**EXERCISE BRIEF:** Without including any pictures, reproduce all the lines below word for word.

____________________

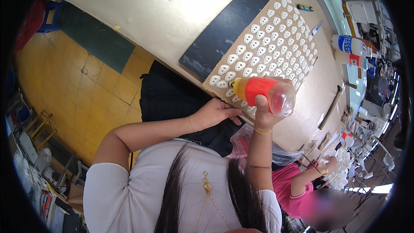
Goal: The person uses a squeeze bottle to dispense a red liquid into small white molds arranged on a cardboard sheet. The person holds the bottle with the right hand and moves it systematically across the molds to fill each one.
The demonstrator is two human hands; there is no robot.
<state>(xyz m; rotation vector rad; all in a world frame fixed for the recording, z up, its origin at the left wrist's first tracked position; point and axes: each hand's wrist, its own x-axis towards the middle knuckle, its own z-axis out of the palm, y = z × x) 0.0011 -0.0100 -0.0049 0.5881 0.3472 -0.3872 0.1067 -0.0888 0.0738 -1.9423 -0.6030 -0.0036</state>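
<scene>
Right hand [264, 115] wrapped round tilted bottle [258, 89] above board [211, 89]; left hand [214, 113] half-curled at board's edge, hold unclear.

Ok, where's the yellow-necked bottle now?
In the head view, right of centre: the yellow-necked bottle is in the right hand, tilted above the cardboard.

Yellow tiled floor [103, 88], pale worktable [125, 8], blue stool [51, 7]
</scene>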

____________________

**RESPONSE BELOW:**
Goal: The person uses a squeeze bottle to dispense a red liquid into small white molds arranged on a cardboard sheet. The person holds the bottle with the right hand and moves it systematically across the molds to fill each one.
The demonstrator is two human hands; there is no robot.
<state>(xyz m; rotation vector rad; all in a world frame fixed for the recording, z up, its origin at the left wrist's first tracked position; point and axes: each hand's wrist, its own x-axis towards the middle knuckle, its own z-axis out of the palm, y = z × x) 0.0011 -0.0100 -0.0049 0.5881 0.3472 -0.3872 0.1067 -0.0888 0.0738 -1.9423 -0.6030 -0.0036</state>
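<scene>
Right hand [264, 115] wrapped round tilted bottle [258, 89] above board [211, 89]; left hand [214, 113] half-curled at board's edge, hold unclear.

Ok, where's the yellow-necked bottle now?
In the head view, right of centre: the yellow-necked bottle is in the right hand, tilted above the cardboard.

Yellow tiled floor [103, 88], pale worktable [125, 8], blue stool [51, 7]
</scene>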

The given answer completes the exercise.